Assigned task >> The answer must consist of every line below that contains the word "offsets".

Collected material >>
....

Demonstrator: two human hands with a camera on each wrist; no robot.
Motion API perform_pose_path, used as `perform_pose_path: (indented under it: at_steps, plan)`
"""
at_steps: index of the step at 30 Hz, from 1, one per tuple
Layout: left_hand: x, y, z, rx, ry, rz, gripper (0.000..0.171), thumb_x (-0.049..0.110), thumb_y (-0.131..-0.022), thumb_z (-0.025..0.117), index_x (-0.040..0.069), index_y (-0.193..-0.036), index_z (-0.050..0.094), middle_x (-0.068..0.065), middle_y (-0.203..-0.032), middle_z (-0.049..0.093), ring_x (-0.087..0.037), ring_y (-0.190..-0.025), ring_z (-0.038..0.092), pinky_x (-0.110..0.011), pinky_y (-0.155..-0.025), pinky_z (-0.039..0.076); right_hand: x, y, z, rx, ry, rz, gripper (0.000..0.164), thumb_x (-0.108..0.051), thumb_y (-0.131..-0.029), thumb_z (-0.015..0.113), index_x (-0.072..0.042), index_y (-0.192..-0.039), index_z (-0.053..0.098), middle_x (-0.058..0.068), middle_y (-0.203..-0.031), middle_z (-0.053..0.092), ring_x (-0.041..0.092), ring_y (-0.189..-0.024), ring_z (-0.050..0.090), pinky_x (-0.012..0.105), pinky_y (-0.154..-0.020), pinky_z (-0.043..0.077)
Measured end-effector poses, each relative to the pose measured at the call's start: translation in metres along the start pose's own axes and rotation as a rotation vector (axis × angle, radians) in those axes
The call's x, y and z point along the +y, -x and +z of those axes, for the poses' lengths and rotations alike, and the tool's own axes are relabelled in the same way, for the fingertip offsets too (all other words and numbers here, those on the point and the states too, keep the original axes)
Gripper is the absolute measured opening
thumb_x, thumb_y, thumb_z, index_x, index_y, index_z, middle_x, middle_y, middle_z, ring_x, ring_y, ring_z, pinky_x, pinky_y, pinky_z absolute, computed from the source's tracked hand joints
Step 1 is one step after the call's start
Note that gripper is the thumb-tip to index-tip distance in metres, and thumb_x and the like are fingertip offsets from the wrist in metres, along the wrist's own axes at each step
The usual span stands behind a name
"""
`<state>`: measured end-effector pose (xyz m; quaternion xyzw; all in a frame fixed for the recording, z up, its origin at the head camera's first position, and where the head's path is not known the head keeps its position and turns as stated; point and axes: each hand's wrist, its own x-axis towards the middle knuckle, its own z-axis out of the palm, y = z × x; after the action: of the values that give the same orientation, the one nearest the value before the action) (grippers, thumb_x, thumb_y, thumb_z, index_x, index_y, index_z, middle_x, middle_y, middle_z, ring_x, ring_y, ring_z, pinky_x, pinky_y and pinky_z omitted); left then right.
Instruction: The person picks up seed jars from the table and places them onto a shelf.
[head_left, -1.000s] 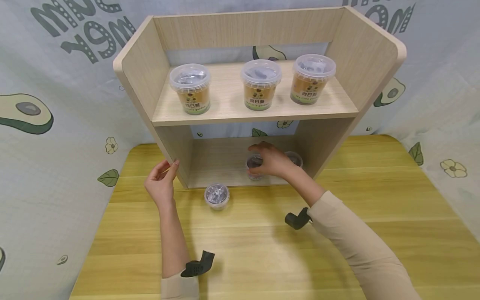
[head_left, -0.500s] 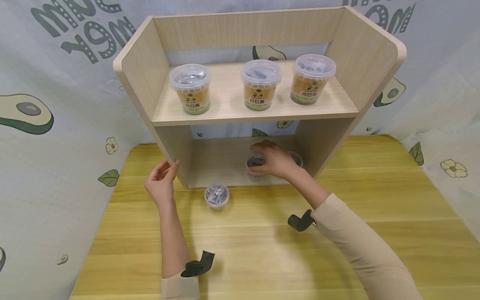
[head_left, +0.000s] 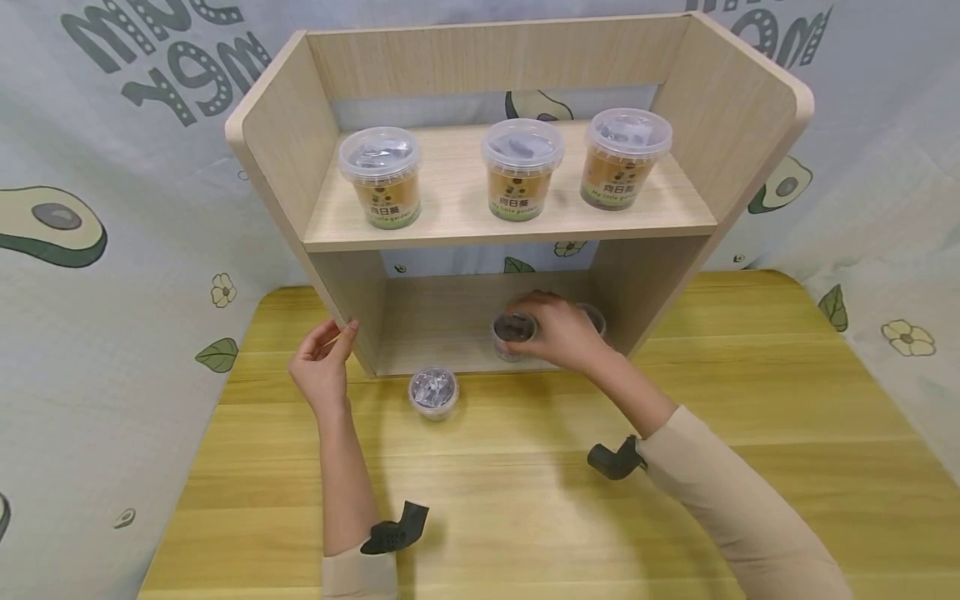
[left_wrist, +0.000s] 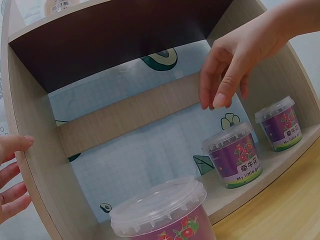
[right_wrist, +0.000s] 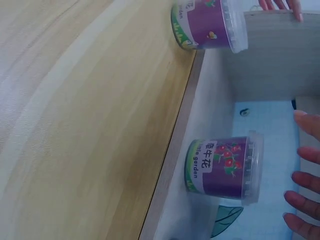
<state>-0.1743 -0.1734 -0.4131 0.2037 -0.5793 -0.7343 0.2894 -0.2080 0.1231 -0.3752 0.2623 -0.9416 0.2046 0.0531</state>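
My left hand [head_left: 324,362] holds the front edge of the wooden shelf's left side panel [left_wrist: 30,170], thumb at the edge and fingers along the outside. Inside the lower level, my right hand [head_left: 562,332] hovers over a lidded purple plastic cup [left_wrist: 236,157] with a flower label. Its fingers [right_wrist: 306,177] are spread loosely, apart from the lid in both wrist views. A matching purple cup [left_wrist: 281,125] stands to the right, partly hidden by the hand in the head view. Another such cup [head_left: 433,392] stands on the table before the shelf's left part.
Three lidded orange cups [head_left: 380,179] stand on the upper board [head_left: 450,236], one left and two towards the right. The wooden tabletop [head_left: 510,500] stretches in front of the shelf. A patterned cloth [head_left: 150,183] hangs behind.
My right hand has shifted slightly right and towards me, uncovering more of the cup's lid. The cup stays about where it was. My left hand has not visibly moved.
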Motion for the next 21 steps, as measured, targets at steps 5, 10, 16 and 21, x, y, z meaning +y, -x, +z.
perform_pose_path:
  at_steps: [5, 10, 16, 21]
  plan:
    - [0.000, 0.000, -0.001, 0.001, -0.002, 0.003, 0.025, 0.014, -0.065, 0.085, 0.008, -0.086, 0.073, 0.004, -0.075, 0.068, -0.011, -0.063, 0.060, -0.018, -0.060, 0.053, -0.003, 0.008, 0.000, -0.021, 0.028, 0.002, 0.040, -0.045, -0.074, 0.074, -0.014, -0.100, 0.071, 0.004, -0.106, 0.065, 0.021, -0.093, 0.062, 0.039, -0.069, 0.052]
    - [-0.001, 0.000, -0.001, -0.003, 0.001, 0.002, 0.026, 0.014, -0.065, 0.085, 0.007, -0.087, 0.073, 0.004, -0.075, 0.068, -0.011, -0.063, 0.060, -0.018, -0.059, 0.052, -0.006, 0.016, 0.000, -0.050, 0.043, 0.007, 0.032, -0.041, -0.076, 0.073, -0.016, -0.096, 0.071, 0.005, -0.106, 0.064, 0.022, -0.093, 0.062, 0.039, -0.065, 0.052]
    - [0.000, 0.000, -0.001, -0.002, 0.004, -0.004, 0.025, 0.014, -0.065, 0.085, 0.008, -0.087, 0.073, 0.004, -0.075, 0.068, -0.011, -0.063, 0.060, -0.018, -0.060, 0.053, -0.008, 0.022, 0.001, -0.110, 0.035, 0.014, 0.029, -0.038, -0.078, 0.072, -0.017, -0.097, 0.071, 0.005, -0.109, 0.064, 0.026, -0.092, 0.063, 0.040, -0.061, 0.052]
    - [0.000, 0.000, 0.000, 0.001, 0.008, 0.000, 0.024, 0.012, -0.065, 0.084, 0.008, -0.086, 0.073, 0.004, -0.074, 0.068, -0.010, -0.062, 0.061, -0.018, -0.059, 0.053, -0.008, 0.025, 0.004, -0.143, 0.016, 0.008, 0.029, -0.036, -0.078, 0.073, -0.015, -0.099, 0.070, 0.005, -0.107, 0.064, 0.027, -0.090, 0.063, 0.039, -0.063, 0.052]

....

Reply to the task >>
The call's x, y and z point along the +y, -x and +z of those axes, for the poses' lengths and rotations alike, and the tool's own axes are relabelled in the same way, for the fingertip offsets too (all other words and numbers here, those on the point and the states too, keep the original axes)
Note that gripper is the thumb-tip to index-tip distance in metres, and thumb_x and the like are fingertip offsets from the wrist in metres, along the wrist's own axes at each step

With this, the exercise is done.